I liken it to a landscape having a six lane motorway through it, and that's the way that habit or social usage or upbringing or convenience or whatever dictates we travel that piece of territory. And every time we go down it, we re-experience our powerlessness, our outrage, our pain and our anger. Or whatever.

My therapy has drawn their attention to a small off-ramp just before they reach this territory which they can choose to use in the future. For a while, it will take some effort to overcome old habits and conditioning. A six lane motorway can't be disposed of overnight. It does take time for the weeds and the gorse to grow back. They will have to use the off ramp consciously and deliberately for a while and they are likely to slip up now and again, and drive straight past. And they will need some support.

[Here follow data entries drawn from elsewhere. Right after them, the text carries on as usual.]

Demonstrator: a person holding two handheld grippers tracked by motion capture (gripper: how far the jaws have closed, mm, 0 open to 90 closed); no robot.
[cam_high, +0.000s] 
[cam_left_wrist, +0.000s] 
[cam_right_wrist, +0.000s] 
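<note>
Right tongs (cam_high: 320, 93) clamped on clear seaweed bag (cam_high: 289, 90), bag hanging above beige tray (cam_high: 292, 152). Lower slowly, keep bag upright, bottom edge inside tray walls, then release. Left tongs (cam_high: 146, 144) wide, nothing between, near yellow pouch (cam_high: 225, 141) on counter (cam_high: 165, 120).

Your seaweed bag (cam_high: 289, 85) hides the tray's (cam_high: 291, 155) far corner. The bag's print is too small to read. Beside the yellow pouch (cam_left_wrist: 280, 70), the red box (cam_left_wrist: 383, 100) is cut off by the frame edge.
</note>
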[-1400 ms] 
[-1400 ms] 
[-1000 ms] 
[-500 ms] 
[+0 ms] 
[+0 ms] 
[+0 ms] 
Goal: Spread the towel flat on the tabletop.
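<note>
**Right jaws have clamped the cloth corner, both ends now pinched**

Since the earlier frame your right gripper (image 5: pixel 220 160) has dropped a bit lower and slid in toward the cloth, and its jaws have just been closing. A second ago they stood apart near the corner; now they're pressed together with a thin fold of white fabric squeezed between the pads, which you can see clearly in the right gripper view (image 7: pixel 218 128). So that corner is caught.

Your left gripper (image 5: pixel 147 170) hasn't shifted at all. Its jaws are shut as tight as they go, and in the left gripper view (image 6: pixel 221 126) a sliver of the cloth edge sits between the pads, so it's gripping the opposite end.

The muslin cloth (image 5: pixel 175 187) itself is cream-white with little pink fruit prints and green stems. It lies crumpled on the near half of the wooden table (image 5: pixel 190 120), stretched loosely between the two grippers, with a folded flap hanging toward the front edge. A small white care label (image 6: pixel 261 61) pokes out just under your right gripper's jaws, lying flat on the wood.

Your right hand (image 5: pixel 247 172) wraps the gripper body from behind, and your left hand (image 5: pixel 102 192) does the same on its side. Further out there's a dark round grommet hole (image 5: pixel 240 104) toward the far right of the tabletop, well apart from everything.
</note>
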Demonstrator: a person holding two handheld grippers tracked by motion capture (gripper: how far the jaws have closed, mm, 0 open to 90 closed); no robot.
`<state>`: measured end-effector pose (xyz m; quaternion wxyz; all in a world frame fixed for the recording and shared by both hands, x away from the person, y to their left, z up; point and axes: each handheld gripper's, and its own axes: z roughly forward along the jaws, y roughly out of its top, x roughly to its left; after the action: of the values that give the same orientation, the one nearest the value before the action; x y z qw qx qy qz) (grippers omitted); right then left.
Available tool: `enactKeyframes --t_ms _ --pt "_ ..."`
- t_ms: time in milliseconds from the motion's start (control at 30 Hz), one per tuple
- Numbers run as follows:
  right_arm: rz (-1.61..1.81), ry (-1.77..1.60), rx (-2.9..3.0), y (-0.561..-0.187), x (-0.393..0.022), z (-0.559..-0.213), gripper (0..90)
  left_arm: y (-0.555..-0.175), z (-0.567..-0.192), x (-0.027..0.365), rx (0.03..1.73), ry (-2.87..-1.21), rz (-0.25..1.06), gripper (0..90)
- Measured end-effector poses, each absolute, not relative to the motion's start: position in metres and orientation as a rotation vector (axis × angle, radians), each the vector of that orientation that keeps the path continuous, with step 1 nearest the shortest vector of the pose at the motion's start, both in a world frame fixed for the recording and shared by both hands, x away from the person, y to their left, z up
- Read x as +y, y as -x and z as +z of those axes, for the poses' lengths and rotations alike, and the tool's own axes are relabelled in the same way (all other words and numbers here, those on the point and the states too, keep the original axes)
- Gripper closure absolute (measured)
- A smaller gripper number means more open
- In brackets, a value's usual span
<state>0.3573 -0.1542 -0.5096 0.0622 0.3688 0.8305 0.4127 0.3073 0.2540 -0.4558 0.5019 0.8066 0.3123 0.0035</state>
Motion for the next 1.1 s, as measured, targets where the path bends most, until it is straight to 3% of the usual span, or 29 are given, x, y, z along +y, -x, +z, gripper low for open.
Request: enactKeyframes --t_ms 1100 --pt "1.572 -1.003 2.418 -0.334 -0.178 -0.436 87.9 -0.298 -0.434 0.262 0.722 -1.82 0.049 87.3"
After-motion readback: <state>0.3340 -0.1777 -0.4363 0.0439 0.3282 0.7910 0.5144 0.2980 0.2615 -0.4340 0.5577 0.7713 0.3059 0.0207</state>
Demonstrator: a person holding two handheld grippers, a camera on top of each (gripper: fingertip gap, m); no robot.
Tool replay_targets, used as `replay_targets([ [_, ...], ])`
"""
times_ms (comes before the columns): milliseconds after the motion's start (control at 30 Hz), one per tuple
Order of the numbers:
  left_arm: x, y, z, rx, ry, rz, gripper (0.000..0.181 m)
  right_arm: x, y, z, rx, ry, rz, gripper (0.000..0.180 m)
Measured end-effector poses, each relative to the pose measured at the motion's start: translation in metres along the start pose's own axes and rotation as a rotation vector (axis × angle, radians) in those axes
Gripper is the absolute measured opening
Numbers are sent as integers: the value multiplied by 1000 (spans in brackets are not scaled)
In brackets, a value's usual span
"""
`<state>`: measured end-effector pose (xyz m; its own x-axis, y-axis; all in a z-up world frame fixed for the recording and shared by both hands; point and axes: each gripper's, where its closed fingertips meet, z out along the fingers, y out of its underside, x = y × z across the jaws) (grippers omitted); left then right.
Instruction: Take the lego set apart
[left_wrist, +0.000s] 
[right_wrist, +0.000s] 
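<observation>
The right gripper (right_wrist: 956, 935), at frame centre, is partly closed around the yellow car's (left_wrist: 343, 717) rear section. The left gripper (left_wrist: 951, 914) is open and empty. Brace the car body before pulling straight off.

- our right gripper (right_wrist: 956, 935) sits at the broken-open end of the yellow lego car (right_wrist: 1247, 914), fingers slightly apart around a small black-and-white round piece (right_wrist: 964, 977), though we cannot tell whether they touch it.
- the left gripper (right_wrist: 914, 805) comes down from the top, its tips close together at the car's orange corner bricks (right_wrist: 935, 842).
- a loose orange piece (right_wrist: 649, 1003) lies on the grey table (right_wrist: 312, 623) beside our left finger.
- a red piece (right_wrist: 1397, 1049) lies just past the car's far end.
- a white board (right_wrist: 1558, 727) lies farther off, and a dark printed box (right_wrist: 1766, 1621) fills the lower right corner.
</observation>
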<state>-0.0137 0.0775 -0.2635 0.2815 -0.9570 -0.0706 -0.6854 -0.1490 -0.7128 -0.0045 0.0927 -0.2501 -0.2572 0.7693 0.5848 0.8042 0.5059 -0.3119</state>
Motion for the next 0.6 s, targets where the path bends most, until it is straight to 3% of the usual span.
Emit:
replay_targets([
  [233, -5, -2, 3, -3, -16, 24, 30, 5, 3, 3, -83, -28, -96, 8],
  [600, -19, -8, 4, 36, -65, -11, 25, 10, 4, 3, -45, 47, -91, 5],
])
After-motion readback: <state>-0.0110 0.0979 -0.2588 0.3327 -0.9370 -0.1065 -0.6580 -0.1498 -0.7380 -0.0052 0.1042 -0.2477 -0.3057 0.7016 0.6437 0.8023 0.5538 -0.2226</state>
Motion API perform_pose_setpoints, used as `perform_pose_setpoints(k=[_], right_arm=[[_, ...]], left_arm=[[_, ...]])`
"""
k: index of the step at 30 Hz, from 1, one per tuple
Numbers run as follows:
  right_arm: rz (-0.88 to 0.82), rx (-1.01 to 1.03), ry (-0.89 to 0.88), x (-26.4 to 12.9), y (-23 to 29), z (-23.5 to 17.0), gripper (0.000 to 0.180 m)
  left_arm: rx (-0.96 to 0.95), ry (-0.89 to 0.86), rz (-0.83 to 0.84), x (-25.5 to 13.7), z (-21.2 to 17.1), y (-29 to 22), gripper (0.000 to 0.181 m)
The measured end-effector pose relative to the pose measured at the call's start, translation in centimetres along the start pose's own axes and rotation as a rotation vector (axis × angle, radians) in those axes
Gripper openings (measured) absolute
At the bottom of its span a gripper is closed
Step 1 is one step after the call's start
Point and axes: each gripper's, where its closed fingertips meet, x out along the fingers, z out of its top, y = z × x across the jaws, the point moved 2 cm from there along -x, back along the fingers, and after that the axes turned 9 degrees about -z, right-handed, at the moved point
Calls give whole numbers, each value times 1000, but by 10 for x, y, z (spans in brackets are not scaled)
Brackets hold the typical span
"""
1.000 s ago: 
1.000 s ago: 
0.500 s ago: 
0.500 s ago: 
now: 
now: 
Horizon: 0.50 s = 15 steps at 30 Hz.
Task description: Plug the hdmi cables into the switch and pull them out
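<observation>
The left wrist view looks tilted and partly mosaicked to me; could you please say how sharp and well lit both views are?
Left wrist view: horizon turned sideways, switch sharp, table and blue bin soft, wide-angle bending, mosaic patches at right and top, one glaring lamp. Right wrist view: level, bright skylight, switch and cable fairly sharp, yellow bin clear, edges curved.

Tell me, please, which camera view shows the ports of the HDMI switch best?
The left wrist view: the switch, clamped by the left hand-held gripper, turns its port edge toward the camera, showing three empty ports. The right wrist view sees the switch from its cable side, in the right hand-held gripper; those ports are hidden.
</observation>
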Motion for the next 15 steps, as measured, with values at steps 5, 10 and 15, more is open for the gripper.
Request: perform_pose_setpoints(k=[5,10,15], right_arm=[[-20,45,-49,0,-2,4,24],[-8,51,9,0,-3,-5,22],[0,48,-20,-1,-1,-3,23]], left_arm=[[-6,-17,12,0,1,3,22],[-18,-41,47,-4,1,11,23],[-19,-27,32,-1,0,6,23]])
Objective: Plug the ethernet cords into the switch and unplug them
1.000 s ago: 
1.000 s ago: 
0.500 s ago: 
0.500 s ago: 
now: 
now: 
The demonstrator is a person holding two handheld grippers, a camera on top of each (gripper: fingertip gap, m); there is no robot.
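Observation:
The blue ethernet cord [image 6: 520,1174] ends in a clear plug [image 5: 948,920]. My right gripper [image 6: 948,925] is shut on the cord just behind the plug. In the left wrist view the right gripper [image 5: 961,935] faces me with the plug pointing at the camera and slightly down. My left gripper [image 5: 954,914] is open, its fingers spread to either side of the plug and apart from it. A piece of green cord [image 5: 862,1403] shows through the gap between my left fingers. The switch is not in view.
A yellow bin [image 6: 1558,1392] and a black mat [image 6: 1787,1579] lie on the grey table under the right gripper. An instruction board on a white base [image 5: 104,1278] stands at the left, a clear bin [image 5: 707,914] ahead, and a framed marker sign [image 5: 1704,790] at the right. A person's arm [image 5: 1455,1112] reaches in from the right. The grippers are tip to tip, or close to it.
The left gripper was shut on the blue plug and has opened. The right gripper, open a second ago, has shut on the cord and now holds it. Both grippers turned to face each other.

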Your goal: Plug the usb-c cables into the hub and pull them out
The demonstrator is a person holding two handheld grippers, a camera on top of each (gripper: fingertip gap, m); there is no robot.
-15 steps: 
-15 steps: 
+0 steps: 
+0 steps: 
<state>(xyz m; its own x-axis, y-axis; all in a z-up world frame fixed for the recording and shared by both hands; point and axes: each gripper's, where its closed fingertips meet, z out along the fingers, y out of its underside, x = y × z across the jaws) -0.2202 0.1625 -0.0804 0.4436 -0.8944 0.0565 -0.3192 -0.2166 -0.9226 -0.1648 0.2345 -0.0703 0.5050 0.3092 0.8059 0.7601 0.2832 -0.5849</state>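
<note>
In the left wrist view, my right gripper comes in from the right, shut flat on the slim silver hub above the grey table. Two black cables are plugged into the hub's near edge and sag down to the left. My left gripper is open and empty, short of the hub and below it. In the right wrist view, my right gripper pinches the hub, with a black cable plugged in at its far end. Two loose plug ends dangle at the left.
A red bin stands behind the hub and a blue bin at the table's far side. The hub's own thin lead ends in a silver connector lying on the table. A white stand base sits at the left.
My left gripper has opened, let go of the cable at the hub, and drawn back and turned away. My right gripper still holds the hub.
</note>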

But now they know there is a choice, and they know that they can begin to accept some personal responsibility for exercising it. It's not just a strong muscle test they experience. Their entire physical and emotional experience of themselves changes at that moment. They begin to feel effective.

"I see," she said, thoughtfully. "Thank you very much. Thank you very much."

The muscle test has changed back to strong again without any further diffusion, and we brought the session to a close for the day. (In this case, I telephoned later in the week to confirm that she was still coping. It was an important phone call. After weeks and weeks of therapy to get her into the condition in which she arrived on my table, she was at first a little reluctant to believe her shift in perception could have been so simple, or that it could be a "real" shift. She wasn't sure whether she "should" be "cured" with so little effort.

I disposed of the notion that I had "cured" her, and then checked to establish how she was under the doubts. That I had bothered to telephone gave her a sense of support that went a considerable way to address the doubts, and she was then able to contact again some of the sense of personal effectiveness she had gained in my session with her.)